* Task to complete:
The entries that follow include a run beginning at the line with "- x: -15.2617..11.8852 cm" and ending at the line with "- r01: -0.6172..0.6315"; restate that run word for word and leave the rest out.

**** Dataset excerpts ****

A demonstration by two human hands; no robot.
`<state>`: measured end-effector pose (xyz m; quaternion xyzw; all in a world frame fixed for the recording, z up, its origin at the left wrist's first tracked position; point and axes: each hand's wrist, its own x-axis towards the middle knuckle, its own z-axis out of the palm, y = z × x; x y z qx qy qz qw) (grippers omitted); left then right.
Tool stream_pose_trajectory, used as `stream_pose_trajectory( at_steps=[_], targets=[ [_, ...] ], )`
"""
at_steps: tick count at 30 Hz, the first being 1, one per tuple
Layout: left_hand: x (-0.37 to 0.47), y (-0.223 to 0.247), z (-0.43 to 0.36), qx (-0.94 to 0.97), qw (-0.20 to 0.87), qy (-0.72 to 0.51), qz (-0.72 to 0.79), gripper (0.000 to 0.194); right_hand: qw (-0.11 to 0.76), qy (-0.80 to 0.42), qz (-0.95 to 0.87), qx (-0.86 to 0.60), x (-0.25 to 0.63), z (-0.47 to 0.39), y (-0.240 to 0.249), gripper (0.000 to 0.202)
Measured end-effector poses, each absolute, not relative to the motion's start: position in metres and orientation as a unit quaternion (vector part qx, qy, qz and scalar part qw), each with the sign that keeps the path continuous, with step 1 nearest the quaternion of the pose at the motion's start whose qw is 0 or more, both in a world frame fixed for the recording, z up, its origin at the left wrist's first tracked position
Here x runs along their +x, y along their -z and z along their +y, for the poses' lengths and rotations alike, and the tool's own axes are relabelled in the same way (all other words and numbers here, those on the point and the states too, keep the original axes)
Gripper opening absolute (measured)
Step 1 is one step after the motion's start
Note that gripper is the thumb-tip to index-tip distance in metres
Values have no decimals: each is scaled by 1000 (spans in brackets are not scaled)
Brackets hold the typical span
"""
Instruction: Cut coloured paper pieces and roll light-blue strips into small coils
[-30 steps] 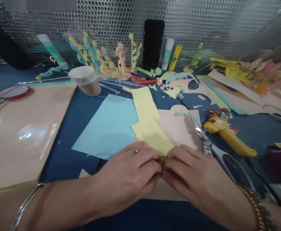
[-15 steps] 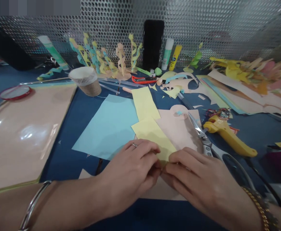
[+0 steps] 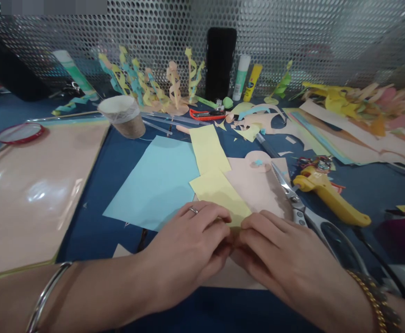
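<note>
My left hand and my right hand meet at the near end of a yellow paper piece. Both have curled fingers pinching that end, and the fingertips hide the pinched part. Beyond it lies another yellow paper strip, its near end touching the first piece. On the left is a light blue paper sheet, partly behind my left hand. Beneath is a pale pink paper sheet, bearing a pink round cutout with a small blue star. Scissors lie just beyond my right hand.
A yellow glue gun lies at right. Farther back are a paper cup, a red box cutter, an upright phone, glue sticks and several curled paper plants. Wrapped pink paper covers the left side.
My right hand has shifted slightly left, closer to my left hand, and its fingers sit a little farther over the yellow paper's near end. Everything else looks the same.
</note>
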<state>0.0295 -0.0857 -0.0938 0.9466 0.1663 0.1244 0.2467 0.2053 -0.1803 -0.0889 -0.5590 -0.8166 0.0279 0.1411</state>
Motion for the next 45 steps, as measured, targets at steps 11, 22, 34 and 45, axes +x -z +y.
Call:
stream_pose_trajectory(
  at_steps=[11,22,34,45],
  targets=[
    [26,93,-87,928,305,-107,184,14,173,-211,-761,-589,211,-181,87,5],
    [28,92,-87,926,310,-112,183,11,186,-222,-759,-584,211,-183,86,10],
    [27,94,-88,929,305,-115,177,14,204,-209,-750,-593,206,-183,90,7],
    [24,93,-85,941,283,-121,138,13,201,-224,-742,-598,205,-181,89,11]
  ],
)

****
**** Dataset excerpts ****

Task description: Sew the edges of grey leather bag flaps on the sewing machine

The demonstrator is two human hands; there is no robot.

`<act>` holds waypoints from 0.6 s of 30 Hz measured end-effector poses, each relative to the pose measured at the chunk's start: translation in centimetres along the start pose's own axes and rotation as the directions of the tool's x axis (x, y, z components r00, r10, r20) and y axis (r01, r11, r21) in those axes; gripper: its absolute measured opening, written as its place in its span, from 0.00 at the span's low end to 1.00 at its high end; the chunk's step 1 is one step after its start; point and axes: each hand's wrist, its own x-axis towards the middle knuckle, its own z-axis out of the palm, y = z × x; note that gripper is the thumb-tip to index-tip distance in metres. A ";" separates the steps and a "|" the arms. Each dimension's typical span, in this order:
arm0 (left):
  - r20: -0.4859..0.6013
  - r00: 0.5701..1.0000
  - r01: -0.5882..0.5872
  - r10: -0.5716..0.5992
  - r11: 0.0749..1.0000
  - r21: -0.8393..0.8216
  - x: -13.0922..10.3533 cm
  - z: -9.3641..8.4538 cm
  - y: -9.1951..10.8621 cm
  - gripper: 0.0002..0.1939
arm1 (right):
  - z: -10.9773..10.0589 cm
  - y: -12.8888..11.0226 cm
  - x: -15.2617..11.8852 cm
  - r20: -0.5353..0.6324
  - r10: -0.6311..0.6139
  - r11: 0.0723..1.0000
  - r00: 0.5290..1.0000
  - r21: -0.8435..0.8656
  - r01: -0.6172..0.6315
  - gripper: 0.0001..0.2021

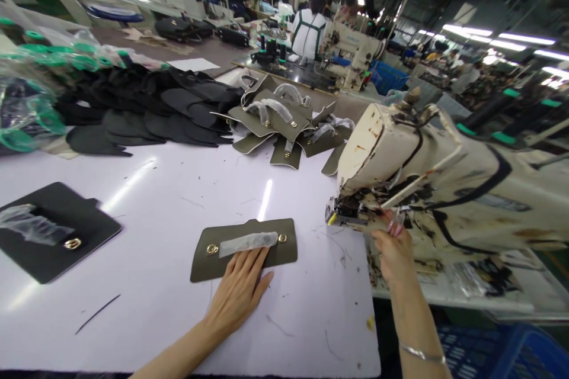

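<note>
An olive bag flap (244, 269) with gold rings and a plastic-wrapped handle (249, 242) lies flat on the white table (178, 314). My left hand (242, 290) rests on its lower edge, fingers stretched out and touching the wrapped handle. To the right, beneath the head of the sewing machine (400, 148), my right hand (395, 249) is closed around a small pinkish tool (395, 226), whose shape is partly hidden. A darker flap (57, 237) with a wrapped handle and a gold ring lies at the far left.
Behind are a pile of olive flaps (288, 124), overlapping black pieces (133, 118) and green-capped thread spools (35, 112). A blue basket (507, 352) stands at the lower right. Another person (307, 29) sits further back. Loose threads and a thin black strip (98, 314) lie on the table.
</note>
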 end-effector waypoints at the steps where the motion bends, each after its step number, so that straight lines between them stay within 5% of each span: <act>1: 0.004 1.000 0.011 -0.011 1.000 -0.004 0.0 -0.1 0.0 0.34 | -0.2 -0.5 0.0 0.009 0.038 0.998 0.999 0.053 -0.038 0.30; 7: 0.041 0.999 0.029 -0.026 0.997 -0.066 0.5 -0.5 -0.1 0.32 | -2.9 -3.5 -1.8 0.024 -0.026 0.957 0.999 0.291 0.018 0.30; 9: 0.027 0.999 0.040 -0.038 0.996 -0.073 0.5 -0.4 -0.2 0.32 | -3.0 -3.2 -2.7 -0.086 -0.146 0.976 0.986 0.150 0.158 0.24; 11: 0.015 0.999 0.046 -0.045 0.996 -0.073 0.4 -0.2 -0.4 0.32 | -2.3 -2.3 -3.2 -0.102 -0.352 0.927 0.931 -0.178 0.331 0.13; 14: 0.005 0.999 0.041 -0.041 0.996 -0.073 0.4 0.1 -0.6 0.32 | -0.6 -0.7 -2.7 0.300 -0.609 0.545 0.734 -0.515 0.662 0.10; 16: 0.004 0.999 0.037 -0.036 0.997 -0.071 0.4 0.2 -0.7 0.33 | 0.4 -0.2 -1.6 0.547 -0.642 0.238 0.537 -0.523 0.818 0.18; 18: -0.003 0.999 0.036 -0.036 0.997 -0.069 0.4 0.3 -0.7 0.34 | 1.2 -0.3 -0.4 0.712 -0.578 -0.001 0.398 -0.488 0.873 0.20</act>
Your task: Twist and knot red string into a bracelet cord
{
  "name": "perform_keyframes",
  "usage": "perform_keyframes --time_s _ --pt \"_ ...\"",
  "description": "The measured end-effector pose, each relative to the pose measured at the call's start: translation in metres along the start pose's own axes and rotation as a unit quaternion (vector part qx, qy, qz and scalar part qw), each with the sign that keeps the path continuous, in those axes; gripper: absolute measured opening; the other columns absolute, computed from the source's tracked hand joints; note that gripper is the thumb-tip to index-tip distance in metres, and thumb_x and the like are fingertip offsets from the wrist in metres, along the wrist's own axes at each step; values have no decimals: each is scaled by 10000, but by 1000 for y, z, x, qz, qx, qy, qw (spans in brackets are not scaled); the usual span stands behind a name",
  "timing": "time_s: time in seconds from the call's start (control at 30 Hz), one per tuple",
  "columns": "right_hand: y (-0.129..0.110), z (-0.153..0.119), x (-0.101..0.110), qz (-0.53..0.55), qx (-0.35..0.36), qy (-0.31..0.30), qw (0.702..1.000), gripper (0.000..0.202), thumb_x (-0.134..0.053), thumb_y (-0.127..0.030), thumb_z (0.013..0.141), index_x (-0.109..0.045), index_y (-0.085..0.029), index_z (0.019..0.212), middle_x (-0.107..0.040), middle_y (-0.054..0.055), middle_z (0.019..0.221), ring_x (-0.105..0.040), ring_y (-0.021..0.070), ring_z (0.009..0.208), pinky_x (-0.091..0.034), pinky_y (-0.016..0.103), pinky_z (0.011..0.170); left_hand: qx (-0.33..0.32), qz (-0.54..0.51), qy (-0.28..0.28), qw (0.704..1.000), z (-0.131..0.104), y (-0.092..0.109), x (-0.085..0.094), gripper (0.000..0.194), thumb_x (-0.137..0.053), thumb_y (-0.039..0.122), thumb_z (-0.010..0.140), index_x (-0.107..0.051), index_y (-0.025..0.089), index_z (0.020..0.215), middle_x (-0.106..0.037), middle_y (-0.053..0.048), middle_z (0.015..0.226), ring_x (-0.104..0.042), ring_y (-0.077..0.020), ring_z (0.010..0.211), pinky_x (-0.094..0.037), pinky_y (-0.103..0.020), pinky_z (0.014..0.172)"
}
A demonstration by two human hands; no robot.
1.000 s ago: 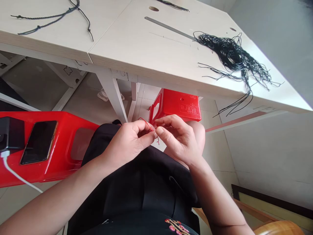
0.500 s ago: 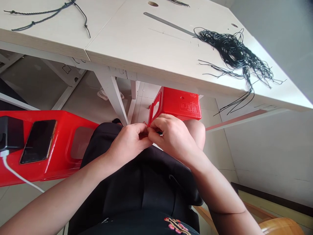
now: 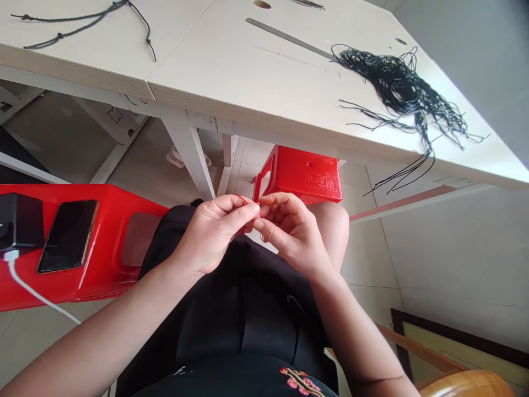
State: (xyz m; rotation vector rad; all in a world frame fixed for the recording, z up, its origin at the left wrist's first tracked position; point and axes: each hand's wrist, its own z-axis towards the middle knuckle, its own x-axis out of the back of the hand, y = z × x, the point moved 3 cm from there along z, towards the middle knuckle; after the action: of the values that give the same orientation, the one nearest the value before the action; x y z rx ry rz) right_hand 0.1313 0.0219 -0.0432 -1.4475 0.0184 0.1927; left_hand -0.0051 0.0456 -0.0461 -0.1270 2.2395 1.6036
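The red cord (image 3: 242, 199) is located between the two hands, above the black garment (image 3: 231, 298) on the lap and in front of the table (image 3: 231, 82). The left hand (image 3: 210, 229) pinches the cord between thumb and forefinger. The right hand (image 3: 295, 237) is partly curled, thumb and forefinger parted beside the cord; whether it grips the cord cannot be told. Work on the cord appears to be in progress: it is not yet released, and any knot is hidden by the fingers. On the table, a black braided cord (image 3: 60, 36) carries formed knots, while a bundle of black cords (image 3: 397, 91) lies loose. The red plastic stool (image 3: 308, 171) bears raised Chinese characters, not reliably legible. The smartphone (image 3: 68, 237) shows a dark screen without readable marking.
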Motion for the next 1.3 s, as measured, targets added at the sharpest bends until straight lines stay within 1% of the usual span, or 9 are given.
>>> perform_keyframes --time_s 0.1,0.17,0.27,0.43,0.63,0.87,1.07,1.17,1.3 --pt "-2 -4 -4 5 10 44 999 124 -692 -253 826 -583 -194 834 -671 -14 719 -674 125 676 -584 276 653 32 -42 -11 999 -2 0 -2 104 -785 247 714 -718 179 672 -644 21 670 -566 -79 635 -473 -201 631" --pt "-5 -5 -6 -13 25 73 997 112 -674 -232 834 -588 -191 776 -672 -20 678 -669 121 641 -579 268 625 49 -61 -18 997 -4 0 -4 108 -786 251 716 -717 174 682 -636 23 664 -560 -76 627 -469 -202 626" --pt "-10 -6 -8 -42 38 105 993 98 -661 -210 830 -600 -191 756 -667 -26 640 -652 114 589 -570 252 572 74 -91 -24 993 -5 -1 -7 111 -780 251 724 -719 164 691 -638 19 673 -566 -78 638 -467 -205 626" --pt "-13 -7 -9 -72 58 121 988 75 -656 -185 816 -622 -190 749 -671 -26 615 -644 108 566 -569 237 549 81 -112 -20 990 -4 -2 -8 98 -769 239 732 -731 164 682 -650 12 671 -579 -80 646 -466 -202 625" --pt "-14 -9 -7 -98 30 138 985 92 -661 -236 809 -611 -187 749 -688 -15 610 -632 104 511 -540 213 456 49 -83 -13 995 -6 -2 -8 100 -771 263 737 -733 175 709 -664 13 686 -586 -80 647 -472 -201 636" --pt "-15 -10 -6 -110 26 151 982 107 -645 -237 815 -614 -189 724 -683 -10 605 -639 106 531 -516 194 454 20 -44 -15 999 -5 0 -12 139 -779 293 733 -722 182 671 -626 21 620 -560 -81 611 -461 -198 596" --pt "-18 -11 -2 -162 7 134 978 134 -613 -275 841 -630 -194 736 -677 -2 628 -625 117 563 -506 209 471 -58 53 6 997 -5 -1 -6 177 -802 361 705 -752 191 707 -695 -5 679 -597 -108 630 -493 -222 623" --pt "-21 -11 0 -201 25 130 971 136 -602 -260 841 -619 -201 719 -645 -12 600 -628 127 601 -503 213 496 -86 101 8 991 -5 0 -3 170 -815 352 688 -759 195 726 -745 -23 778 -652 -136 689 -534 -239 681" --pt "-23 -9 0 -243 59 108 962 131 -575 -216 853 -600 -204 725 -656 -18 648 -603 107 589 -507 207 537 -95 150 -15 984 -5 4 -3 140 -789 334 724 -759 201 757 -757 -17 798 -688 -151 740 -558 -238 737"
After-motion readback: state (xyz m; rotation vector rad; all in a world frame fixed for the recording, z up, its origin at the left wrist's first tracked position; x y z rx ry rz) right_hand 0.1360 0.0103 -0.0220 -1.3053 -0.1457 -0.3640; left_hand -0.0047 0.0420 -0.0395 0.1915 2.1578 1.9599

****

* The completed task:
  - x: -15.2617..11.8852 cm
  - r20: -0.5353..0.6324
  - r10: -0.6311..0.6139
  - r11: 0.0723..1.0000
  - r00: 0.5290..1.0000
  - r21: -0.8435..0.8656
  - r01: -0.6172..0.6315

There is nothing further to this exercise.